Yes, abortion is an unholy sacrament, the offering of a spotless lamb for the sins of the woman. But the god to which the lamb is offered is Moloch.

Update: September 3, 2011
On Thursday, Sept. 1 (according to, the British Journal of Psychiatry released a study done at Bowling Green State University by Dr. Priscilla K. Coleman showing an 81% increase in mental health issues among women who underwent abortion. The study also purports to show that almost 10% of all women's mental health issues are directly linked to abortion.

In order to avoid any allegations of bias,” Dr. Coleman explained, “very stringent inclusion criteria were employed. This means every strong study was included and weaker studies were excluded.

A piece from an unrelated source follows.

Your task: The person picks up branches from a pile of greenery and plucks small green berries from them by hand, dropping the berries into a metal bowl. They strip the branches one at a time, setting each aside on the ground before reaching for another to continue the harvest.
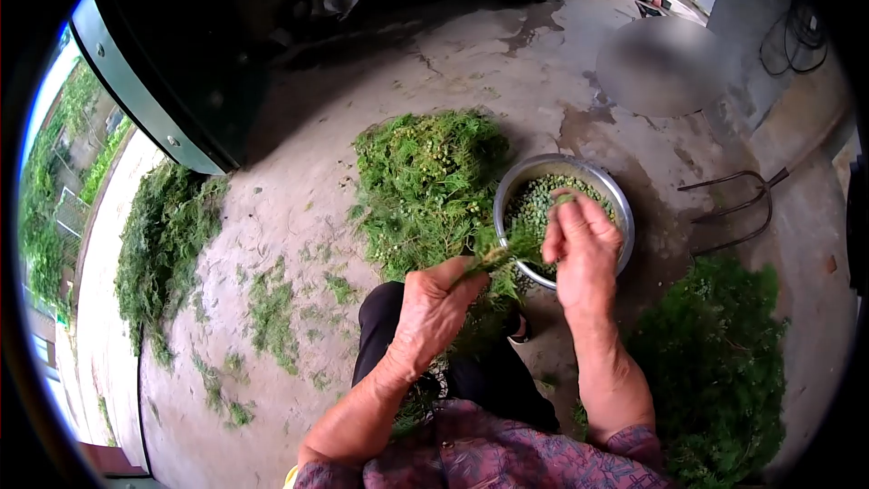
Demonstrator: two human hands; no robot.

“Specifically, among the rules for inclusion were sample size of 100 or more participants, use of a comparison group, and employment of controls for variables that may confound the effects such as demographics, exposure to violence, prior history of mental health problems, etc.”
This makes Dr. Coleman’s study the most comprehensive of its kind to date.

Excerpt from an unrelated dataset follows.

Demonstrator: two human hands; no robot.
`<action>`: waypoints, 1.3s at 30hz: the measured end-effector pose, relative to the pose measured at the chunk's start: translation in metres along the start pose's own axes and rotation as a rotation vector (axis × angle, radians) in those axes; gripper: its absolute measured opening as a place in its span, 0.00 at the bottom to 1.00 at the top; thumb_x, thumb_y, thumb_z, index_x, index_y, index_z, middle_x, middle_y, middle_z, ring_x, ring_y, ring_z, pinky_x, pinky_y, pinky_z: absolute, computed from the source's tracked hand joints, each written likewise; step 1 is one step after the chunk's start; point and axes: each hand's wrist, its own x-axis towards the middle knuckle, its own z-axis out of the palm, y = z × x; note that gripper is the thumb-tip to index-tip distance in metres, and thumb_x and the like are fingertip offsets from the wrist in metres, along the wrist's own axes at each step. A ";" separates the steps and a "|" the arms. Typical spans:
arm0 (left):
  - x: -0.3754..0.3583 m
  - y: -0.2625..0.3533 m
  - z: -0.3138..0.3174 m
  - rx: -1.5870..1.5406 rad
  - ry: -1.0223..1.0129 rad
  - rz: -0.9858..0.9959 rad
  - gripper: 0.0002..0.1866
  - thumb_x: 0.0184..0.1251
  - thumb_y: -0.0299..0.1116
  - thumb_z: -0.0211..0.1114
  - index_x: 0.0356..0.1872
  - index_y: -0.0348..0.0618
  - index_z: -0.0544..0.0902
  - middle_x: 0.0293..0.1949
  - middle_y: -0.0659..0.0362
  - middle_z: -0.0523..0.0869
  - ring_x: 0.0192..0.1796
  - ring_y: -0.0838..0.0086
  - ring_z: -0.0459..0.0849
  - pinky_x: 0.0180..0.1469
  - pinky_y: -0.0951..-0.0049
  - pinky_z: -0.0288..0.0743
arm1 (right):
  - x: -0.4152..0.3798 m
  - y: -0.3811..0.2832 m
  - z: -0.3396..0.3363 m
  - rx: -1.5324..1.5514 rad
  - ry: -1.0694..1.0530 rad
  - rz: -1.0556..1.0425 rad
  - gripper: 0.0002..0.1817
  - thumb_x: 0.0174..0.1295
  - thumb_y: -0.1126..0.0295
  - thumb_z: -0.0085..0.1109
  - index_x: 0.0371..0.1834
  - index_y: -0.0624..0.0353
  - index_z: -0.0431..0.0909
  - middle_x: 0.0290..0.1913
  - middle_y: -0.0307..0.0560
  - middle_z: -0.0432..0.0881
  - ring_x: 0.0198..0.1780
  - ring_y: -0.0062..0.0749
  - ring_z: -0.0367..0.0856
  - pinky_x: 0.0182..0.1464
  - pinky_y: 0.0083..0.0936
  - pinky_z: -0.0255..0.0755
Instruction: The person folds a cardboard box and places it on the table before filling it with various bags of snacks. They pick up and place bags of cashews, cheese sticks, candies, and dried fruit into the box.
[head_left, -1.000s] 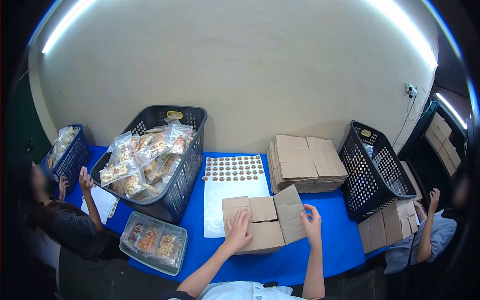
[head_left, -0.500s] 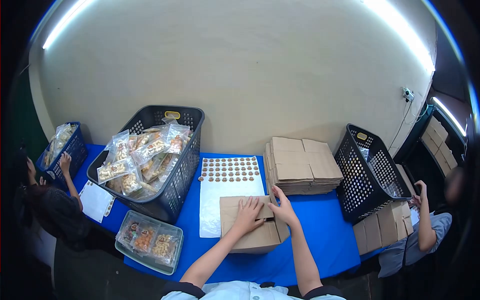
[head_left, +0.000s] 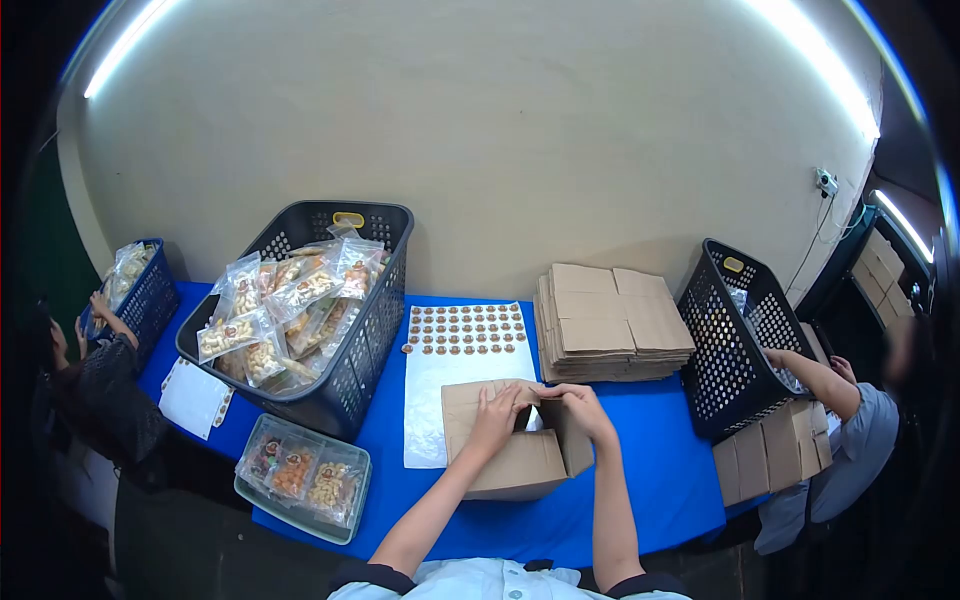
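A brown cardboard box point(head_left: 515, 468) stands at the front edge of the blue table, its top partly open with a dark gap and something white showing inside. My left hand point(head_left: 494, 418) grips the left top flap beside the gap, fingers over the cardboard. At the back right, my right hand point(head_left: 584, 410) pinches a raised flap with bent fingers. Behind the box lies a white sheet point(head_left: 440, 395) with rows of round brown stickers point(head_left: 465, 330). Part of the sheet is hidden by the box.
Flattened cardboard boxes point(head_left: 610, 330) are stacked at the back right. Baskets of nut packets point(head_left: 305, 300) stand left and right point(head_left: 735, 350). A small tray point(head_left: 355, 510) holds several packets. Co-workers point(head_left: 95, 390) are at both sides, one reaching into the right basket.
The right flap has been lifted, widening the gap in the box top. My right hand has gone from spread fingers to a pinch. The right co-worker's arm now reaches into the basket.
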 end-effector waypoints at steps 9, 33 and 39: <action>0.007 0.003 -0.001 -0.103 0.025 -0.027 0.15 0.65 0.32 0.49 0.51 0.37 0.72 0.42 0.46 0.81 0.45 0.57 0.79 0.63 0.46 0.49 | -0.003 -0.008 -0.021 0.067 -0.107 0.060 0.19 0.46 0.81 0.37 0.34 0.72 0.80 0.38 0.52 0.82 0.44 0.32 0.78 0.54 0.24 0.66; 0.003 -0.020 0.002 -0.269 -0.083 -0.078 0.20 0.66 0.41 0.48 0.55 0.41 0.71 0.51 0.49 0.76 0.57 0.60 0.72 0.65 0.50 0.44 | -0.008 0.045 0.084 -0.813 -0.047 -0.122 0.23 0.62 0.58 0.37 0.51 0.63 0.71 0.49 0.57 0.75 0.57 0.49 0.67 0.61 0.37 0.54; 0.002 -0.015 -0.001 -0.193 -0.127 -0.039 0.25 0.60 0.48 0.56 0.54 0.43 0.73 0.57 0.55 0.72 0.62 0.62 0.67 0.66 0.55 0.47 | -0.030 0.045 0.086 -0.638 0.249 -0.204 0.13 0.60 0.67 0.46 0.39 0.68 0.73 0.40 0.56 0.77 0.45 0.38 0.74 0.48 0.33 0.64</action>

I might be more cheerful about this had the report been under any name but Dr. Coleman's. Unfortunately, her previous work has been challenged on methodological grounds, according to the (somewhat biased) article on her in Wikipedia. This, in turn, leads me to question the stringency with which the peer-review system — the guarantor of scientific reliability — is applied in the social science disciplines; if it were working as it ought, any errors Dr. Coleman has made in the past ought to have been caught prior to publication. On the other hand, if the peer-review system is working, and was working for Dr. Coleman's previous work, then how are challenges to her methodology getting into print? So, as in other topics, conflicts reduce to "my researcher can beat up your researcher" ... and give us more reason to avoid putting too much trust in scientists.